The authors propose an alternative model for relating clinically rated psychotic symptoms to biological measures in schizophrenic patients. They suggest that clinical presentation in schizophrenic patients comprises at least four distinct psychotic symptom clusters and that at most one or two of the symptom clusters are closely associated with central dopamine (DA) activity as measured by growth hormone (GH) response to apomorphine. Factor and cluster analytic techniques both identified the same four psychotic symptom clusters, three of which were similar to the major subtypes of schizophrenia: paranoid delusions (paranoid type), thought disorder (disorganized type), and catatonia (catatonic type). The fourth psychotic symptom cluster was auditory hallucinations, a prominent clinical feature of schizophrenia. The authors compared clinical symptom cluster scores to apomorphine-induced GH response by creating a new data set containing the output of the factor analysis of each patient's symptoms and GH response, and performing regression modeling of the patient's symptom cluster scores on GH response.
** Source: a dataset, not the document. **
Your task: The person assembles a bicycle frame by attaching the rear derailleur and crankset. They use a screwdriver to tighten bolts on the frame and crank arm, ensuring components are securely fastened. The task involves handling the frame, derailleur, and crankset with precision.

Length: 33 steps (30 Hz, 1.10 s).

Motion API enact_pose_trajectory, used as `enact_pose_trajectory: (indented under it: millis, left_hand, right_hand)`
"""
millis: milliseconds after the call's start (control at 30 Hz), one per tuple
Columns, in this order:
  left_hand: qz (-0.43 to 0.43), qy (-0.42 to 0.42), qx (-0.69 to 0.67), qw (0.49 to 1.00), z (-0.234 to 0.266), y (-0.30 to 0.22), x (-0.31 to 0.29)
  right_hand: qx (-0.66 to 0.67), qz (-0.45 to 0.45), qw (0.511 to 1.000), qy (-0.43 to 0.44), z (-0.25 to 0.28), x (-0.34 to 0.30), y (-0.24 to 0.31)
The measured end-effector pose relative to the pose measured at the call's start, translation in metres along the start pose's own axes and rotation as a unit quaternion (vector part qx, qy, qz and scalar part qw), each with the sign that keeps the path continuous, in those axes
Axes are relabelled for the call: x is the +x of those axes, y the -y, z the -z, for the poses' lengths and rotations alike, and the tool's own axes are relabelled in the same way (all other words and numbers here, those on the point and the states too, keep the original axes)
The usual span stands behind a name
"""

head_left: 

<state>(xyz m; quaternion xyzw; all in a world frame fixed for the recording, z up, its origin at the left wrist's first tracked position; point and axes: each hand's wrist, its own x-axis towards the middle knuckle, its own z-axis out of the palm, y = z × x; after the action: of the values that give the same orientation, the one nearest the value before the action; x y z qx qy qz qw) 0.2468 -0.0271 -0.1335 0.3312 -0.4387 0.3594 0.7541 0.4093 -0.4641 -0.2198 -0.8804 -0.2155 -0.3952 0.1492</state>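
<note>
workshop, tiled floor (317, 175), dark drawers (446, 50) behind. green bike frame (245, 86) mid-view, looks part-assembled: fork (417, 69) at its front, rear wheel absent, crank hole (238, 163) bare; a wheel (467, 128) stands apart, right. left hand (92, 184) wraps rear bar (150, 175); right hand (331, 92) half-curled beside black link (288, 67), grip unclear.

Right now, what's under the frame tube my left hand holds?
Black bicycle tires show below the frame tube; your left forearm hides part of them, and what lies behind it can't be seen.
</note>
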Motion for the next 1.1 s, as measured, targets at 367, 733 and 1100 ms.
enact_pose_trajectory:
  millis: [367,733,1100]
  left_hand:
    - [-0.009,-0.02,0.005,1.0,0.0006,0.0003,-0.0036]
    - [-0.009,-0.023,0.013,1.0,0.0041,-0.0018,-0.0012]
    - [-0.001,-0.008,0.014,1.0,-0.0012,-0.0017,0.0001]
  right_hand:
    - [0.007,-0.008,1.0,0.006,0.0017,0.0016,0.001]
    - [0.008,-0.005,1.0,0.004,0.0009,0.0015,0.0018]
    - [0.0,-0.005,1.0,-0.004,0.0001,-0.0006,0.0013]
Patients with elevated thought disorder cluster scores also had elevated GH responses to apomorphine, suggesting an association between thought disorder and central DA receptor supersensitivity. A fixed-dose neuroleptic trial showed that thought disorder and auditory hallucinations respond rapidly to treatment with a DA receptor blocker (haloperidol), while no significant effect on other symptom cluster scores occurred during the initial 2 weeks of treatment. These data suggest that two of the identified symptom clusters, thought disorder and auditory hallucinations, may be preferentially associated with central DA hyperactivity.

摘要

作者们提出了一种将精神分裂症患者临床评定的精神病性症状与生物学指标相关联的替代模型。他们认为,精神分裂症患者的临床表现至少包括四个不同的精神病性症状群,并且在通过对阿扑吗啡的生长激素(GH)反应所测量的中枢多巴胺(DA)活动中,最多有一到两个症状群与之密切相关。因子分析和聚类分析技术均识别出相同的四个精神病性症状群,其中三个与精神分裂症的主要亚型相似:偏执妄想(偏执型)、思维障碍(紊乱型)和紧张症(紧张型)。第四个精神病性症状群是幻听,这是精神分裂症的一个突出临床特征。作者通过创建一个新的数据集来比较临床症状群评分与阿扑吗啡诱导的GH反应,该数据集包含每个患者症状和GH反应的因子分析输出,并对患者症状群评分与GH反应进行回归建模。思维障碍群评分升高的患者对阿扑吗啡的GH反应也升高,这表明思维障碍与中枢DA受体超敏之间存在关联。一项固定剂量抗精神病药物试验表明,思维障碍和幻听对DA受体阻滞剂(氟哌啶醇)治疗反应迅速,而在治疗的最初2周内对其他症状群评分没有显著影响。这些数据表明,所识别的两个症状群,即思维障碍和幻听,可能与中枢DA活动亢进优先相关。